Маевский хотел было что-то возразить, но Яков Давыдович посмотрел на него — это был обычный рапопортовский взгляд, глубокий, с искоркой — и собеседник понял, взялся за кепку.
— Кстати, что у вас там за человек с трубкой скучает на путях? — спросил Рапопорт.
— Практикант Ленждиза.
— Прихватите и его с собой.
— Хорошо, — покорно согласился Маевский.
Инженеры сравнивали Рапопорта с другими чекистами:
— Техника ему дается, а чувств — маловато. Другие тоже строги, но сколько в них душевности, какой подъем в речах. Хоть покричал бы когда Яков Давыдович, — нет. Не поймешь его, холодноват. Вот идет сейчас слет, выступил бы, сказал что-нибудь…
Яков Давыдович пристально рассматривал одного из делегатов. Это был тот самый инженер, который после первого совещания в вагоне рассказывал соседям о Рапопорте.
«Что-то знакомое — в крючковатом носе. Тот же нелюдимый взгляд. Та же манера сидеть приподняв плечи и опустив голову.
Неужели он?» — догадывался Рапопорт.
Он подозвал начальника отделения и спросил фамилию заключенного. Тот сказал.
— Откуда?
— Из Воронежа.
— За что осужден?
— Выдал большевистскую подпольную организацию.

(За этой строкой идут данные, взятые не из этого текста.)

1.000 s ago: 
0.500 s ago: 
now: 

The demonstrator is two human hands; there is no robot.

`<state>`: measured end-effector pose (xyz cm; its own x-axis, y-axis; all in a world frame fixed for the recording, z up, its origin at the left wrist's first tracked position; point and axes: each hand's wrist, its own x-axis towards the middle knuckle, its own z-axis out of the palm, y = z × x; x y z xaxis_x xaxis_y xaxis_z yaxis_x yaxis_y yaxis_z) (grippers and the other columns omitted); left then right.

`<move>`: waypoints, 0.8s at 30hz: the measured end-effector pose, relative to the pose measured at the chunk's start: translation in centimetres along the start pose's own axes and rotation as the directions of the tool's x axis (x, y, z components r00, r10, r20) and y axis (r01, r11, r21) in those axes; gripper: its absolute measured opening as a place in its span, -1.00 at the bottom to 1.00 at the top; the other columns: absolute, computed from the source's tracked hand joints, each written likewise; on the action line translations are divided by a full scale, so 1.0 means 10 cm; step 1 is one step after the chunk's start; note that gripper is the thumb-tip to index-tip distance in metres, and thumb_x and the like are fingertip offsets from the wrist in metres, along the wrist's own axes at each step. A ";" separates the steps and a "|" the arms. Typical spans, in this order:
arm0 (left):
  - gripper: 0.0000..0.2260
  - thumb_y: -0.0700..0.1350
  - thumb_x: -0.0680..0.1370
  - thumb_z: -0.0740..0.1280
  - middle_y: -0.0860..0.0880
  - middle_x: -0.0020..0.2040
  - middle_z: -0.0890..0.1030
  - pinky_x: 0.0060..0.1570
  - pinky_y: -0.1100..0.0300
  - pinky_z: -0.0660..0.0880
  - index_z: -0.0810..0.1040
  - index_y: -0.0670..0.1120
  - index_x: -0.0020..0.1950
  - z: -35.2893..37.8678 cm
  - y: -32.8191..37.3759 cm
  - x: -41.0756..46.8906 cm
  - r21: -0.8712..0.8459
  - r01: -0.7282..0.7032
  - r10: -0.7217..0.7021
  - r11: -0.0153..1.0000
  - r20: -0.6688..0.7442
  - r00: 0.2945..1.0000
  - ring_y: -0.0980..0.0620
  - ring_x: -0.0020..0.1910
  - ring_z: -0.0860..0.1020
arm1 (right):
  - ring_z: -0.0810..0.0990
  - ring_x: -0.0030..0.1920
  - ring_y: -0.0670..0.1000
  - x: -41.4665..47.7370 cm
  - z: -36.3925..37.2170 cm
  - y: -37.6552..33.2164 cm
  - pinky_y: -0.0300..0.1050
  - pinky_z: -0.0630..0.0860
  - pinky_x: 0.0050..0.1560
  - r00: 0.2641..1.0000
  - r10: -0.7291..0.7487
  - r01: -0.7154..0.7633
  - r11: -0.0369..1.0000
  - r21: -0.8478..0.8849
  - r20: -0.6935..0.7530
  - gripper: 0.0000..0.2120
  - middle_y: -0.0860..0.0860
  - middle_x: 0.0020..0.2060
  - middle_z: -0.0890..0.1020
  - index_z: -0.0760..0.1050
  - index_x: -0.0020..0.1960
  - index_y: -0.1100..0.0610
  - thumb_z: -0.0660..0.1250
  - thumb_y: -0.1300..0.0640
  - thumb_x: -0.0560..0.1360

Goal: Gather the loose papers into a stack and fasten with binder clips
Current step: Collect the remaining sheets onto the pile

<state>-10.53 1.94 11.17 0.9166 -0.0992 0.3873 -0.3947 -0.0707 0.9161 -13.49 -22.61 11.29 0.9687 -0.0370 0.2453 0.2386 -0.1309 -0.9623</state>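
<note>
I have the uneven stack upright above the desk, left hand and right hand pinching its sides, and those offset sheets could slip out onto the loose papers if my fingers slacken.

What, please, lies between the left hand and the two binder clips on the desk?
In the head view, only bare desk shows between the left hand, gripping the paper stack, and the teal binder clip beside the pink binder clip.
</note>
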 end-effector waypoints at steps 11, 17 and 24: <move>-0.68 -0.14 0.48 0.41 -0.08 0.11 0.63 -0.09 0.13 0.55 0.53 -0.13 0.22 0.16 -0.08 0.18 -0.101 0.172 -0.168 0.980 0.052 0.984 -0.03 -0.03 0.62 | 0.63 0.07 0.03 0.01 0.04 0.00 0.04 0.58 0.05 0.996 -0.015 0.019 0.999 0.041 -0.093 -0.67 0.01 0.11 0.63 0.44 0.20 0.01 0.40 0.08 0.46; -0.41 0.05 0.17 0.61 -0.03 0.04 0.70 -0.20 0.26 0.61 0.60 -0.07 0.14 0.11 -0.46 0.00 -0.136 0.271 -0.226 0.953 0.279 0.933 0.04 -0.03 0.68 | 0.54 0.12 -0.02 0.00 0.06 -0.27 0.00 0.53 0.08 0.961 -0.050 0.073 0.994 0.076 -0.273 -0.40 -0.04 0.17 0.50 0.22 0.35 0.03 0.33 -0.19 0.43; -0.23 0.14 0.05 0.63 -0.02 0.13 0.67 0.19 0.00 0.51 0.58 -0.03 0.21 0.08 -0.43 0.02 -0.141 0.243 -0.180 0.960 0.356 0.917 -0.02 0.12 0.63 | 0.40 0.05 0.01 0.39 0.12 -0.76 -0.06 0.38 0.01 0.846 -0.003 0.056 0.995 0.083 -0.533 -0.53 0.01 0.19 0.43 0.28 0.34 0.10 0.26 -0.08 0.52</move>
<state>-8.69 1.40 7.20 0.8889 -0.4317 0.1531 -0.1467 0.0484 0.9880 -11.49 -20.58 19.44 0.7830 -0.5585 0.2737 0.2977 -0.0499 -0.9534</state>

Не переставая изредка взглядывать на знакомого лагерника, Рапопорт сидел и думал:
«Вот сейчас подойти к нему, взять за подбородок и поднять голову: „Чего согнулся? Помнишь январь семнадцатого года, студентов Юрьевского университета, эвакуированного в Воронеж, кружок большевиков? Рабичева, Иппа, Карасевича, меня — Рапопорта — помнишь? Ты бывал с нами и так же вот прятал глаза. Почему нас выследили? Скажи, кто выдал нас?..“»
Человек понемногу начинает распрямлять спину. Вот он поднимает голову, поднимает руку над головой, просит у президиума слова, идет к сцене. Он поднимается на сцену по узкой доске, доска гнется под ним, и он балансирует, чтобы не упасть. Человек говорит о неполадках на трассе, предлагает, как их изжить, рассказывает о своем рационализаторском изобретении. Он говорит смело, с горячим увлечением.
Рапопорт тихонько поднимается. Перед глазами все еще балансирует на доске фигура. Яков Давыдович решает:
«Нет, не стоит напоминать ему. Доска еще слишком узка для него, и он снова может сорваться…»
Рапопорт направляется на цыпочках к выходу и в самых дверях говорит начальнику отделения:
— Я уезжаю. Прошу хорошенько посмотреть вот за этим, что сейчас выступает. Если он на самом деле искренен, то через месяц доложите мне о нем.
Первое совещание административно-технического персонала Беломорского строительства было назначено на 6 часов вечера 25 ноября 1931 года.
Три руководителя строительства выехали в этот день впервые осмотреть начало работ на ближайшем участке трассы.